Work instruction: Which lines below hold the word "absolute"? Report each one.

Supplied records:
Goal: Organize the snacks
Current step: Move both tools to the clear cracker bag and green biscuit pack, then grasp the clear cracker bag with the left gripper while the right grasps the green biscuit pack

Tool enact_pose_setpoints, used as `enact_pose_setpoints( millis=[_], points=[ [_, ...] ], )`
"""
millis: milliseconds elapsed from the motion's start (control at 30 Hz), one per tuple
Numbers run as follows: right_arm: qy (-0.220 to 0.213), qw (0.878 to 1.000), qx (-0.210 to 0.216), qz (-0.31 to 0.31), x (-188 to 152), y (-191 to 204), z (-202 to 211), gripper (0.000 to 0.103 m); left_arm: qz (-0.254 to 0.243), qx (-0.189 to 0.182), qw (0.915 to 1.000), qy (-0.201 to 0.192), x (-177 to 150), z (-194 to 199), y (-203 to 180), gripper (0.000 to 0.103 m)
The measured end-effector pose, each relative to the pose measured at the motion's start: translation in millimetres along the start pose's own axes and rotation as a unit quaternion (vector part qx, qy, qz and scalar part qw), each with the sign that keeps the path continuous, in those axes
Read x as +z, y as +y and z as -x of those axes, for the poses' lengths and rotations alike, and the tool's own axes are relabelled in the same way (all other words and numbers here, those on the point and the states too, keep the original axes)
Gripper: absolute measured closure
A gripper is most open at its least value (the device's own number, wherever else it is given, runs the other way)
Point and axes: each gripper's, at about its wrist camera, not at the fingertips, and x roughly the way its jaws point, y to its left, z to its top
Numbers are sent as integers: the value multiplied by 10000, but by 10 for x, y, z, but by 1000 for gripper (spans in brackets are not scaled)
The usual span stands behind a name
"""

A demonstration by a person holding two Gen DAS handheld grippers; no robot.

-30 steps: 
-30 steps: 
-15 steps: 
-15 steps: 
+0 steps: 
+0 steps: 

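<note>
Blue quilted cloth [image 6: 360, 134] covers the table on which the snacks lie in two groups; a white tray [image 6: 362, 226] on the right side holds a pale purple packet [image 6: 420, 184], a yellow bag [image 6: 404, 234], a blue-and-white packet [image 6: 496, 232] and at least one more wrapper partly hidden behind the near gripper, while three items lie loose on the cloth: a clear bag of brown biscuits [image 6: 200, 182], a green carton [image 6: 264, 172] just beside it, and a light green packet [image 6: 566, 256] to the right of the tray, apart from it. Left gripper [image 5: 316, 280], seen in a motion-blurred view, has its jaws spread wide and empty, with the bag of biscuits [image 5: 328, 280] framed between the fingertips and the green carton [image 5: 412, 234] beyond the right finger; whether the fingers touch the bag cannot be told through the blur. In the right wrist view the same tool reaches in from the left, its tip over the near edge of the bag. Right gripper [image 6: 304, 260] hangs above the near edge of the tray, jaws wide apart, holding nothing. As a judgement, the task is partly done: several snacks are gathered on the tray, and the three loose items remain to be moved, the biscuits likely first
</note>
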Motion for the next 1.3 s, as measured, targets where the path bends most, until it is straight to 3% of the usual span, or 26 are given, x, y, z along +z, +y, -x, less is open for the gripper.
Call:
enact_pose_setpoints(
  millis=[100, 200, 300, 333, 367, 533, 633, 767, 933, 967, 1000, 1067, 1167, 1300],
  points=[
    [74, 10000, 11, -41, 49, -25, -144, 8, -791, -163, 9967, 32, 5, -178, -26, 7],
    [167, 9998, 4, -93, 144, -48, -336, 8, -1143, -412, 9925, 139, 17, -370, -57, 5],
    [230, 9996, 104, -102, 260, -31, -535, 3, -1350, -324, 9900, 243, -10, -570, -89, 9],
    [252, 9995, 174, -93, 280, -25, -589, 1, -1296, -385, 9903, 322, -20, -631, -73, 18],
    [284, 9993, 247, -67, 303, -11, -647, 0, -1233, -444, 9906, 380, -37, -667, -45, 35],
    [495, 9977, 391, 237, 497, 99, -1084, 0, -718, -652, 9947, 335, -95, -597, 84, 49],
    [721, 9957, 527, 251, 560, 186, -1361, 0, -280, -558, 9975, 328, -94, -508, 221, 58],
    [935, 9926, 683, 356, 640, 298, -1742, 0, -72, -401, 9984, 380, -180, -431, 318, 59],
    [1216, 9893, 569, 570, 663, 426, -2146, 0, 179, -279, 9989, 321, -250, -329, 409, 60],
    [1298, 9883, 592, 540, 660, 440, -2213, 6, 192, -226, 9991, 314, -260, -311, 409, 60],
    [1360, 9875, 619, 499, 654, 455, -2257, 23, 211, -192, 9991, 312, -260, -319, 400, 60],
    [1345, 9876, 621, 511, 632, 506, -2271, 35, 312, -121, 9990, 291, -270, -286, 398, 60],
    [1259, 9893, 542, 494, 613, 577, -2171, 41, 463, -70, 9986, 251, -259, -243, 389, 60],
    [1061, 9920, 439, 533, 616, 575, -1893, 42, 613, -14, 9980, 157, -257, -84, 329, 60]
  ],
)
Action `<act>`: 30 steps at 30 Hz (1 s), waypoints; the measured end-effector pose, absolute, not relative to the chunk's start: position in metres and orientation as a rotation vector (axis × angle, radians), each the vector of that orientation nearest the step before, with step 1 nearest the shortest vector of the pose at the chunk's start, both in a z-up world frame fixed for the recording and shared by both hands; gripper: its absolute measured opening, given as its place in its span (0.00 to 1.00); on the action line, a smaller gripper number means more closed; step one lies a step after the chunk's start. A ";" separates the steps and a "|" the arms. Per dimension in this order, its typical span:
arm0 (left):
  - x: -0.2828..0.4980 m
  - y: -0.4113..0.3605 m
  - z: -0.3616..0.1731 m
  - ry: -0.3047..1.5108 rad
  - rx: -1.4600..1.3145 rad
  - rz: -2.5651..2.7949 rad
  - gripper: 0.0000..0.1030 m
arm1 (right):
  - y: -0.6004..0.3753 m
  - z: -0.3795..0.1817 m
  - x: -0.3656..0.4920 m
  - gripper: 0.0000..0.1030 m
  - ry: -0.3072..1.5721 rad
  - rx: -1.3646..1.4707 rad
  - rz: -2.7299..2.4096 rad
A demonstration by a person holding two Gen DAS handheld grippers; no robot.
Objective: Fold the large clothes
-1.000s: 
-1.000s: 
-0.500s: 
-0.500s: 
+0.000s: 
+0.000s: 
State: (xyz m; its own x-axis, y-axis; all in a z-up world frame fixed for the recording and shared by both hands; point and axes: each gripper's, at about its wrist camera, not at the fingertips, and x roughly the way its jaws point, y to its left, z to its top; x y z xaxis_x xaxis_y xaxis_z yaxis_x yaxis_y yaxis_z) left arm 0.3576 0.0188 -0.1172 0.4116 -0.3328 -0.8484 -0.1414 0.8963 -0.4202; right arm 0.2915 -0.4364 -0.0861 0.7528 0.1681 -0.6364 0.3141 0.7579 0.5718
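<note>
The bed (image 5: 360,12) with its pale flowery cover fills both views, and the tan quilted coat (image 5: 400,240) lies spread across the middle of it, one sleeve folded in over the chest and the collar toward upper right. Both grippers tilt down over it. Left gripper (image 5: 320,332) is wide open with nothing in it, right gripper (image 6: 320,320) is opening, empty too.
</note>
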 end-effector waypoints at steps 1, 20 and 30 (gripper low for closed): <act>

Written response:
Gripper: absolute measured closure
Action `<act>`: 30 steps at 30 Hz (1 s), waypoints; the measured end-effector pose, absolute, not relative to the chunk's start: position in metres and orientation as a rotation vector (axis × angle, radians), each the vector of that orientation nearest the step before, with step 1 nearest the shortest vector of the pose at the chunk's start, both in a z-up world frame fixed for the recording and shared by both hands; gripper: its absolute measured opening, given as its place in its span (0.00 to 1.00); on the action line, a smaller gripper number means more closed; step one lies a step after the chunk's start. A ";" separates the steps and a "|" the arms. Per dimension in this order, its typical span:

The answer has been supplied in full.